Mimo to zabrzanie na tle ligowych przeciętniaków (Chrobry Głogów, Pogoń Szczecin, Grupa Azoty Tarnów) zaprezentowali się jak zespół z innej bajki, już po 30 minutach przesądzając rywalizację z tarnowianami i głogowianami. – Aż się zastanawiam, czy nie poszło za łatwo. Ma nadzieję, że w środę pójdziemy za ciosem, bo to frajda widzieć, jak po meczu zawodnicy schodzą uśmiechnięci – mówi Lijewski.

Szanse Gogoli i Dudkowskiego

Dziś będzie ciekawie zobaczyć, jak Górnik w ataku radzi sobie bez swojego najlepszego strzelca w minionym sezonie i MVP superligi Szymona Sićki, którego z wypożyczenia ściągnął do siebie potentat z Kielc. Pod nieobecność Kondratiuka za kreowanie gry w znacznym stopniu odpowiada – obok weterana Rafała Glińskiego – Łukasz Gogola. – Dostrzegł szansę, udźwignął temat i mam nadzieję, że to wykorzysta – mówi szkoleniowiec Górnika.

Mecz z Zagłębiem będzie też szczególny dla Pawła Dudkowskiego, który latem dołączył w Zabrzu do bogatej kolonii graczy z lubińską przeszłością, a którą rok wcześniej zasilili bramkarz Jakub Skrzyniarz i skrzydłowy Jan Czuwara. W okresie sparingowym „Pająk” – bo taki pseudonim nosi prawy rozgrywający – dobrze korzystał na nieobecności Sluijtersa.

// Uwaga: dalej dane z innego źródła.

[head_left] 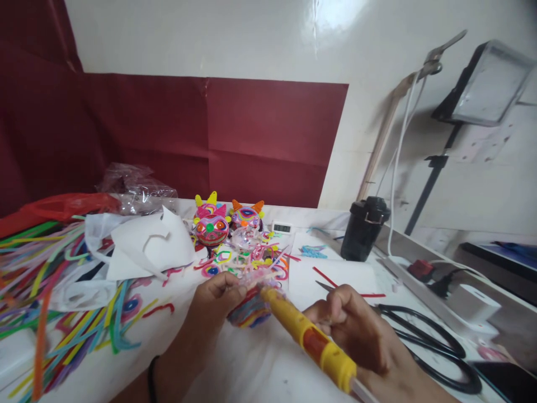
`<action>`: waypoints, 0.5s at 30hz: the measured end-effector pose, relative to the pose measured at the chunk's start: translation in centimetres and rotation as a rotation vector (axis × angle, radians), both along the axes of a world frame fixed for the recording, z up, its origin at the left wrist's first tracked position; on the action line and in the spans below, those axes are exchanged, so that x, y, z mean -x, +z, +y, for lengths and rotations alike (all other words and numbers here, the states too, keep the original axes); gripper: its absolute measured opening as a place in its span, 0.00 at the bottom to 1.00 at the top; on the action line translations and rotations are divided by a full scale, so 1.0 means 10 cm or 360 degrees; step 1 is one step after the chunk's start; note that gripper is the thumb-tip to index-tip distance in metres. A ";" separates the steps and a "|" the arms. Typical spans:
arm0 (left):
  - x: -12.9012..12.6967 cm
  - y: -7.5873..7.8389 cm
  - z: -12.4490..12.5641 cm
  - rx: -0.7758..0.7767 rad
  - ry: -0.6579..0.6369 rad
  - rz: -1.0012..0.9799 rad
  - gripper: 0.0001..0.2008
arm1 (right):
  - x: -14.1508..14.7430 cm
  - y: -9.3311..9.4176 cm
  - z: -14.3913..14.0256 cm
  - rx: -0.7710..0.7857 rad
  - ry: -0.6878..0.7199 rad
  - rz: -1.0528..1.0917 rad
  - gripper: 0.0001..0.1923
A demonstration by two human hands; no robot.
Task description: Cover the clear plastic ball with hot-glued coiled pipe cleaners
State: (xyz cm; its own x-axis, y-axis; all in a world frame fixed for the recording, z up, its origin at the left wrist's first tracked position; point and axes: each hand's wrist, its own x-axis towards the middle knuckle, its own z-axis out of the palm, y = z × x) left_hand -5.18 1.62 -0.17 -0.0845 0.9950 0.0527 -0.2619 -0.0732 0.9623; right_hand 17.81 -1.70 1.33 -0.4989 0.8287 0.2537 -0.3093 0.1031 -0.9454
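My left hand (210, 316) has its fingers closed on the edge of a round, striped, many-coloured pipe-cleaner ornament (250, 314), tilted above the table. A yellow hot glue gun (291, 322) is in my right hand (361, 330), with its nozzle at the ornament's upper edge. A clear glue stick (364, 392) sticks out of the gun's back end. Just beyond the hands lies a heap of small pipe-cleaner pieces (251, 257). Behind it stand round animal-face ornaments (212, 228) with ears or horns. Whether the nozzle touches the ornament I cannot tell.
Loose pipe cleaners (62, 302) and torn white paper (142, 246) cover the left side. Scissors (324, 286) lie beyond my right hand. A black cup (364, 229), coiled black cable (436, 341), power strip (444, 302) and lamp (486, 84) stand on the right.
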 end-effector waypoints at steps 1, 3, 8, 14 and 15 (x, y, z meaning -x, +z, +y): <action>0.00 0.00 0.00 0.0005 -0.0007 0.0013 0.12 | 0.00 0.00 0.01 0.0008 0.0002 0.0003 0.18; 0.00 0.02 -0.02 0.0013 -0.0001 0.0035 0.11 | 0.01 -0.02 0.02 0.0010 0.0018 0.0025 0.18; -0.01 0.06 -0.04 0.0020 0.0006 0.0039 0.10 | 0.06 -0.04 0.03 0.0008 -0.0062 0.0073 0.23; 0.01 0.03 -0.02 0.0026 -0.0012 0.0031 0.10 | 0.09 -0.04 0.03 0.0050 -0.0169 0.0036 0.25; 0.01 0.02 -0.02 0.0027 -0.0021 0.0029 0.10 | 0.09 -0.04 0.03 0.0027 -0.0168 0.0036 0.24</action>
State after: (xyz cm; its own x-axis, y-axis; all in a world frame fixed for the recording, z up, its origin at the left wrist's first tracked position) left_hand -5.25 1.45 0.02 -0.0704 0.9968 0.0372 -0.2451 -0.0534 0.9680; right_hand 16.91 -1.37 0.95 -0.4027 0.8806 0.2497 -0.3191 0.1206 -0.9400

– Nieszczęście jednego jest szczęściem drugiego. Paweł zrobił progres, bo na początku nasze granie było dla niego jak rewolucja. W Zagłębiu grał inaczej i potrzebuje czasu, by przestawić się na nasz system – opowiada Lijewski.

„Miedziowi” już bez Jaszki

Lubinianie latem – oprócz Dudkowskiego – stracili także trenera: Bartłomiej Jaszka, który pomimo wielu osłabień rok temu zbudował zespół bliski gry w play offie, objął MMTS Kwidzyn. „Miedziowych” przejął jego dotychczasowy asystent Jarosław Hipner, który do pomocy dostał Białorusina Igora Czebrowa, pracującego w lubińskiej Szkole Mistrzostwa Sportowego. Dwóch absolwentów SMS-u zostało dołączonych do kadry zespołu, a dziurę po Dudkowskim na prawym rozegraniu ma wypełnić Kamil Netz z MMTS-u.

Zagłębie rozegrało 7 sparingów, najwartościowsze są dwie wygrane z Chrobrym Głogów. Na turnieju w Mielcu przegrało z Azotami (29:41) i Orlen Wisłą (21:28). – Jedziemy do Zabrza z jasnym zadaniem – zwyciężyć. Pamiętamy jednak, że naszym najważniejszym celem pozostaje dobry start w rozgrywkach PGNiG Superligi – zauważa były „górnik” i kapitan Zagłębia Maciej Tokaj.


Na zdjęciu: Nowy prawy rozgrywający Górnika Paweł Dudkowski zagra dziś przeciwko byłym kolegom.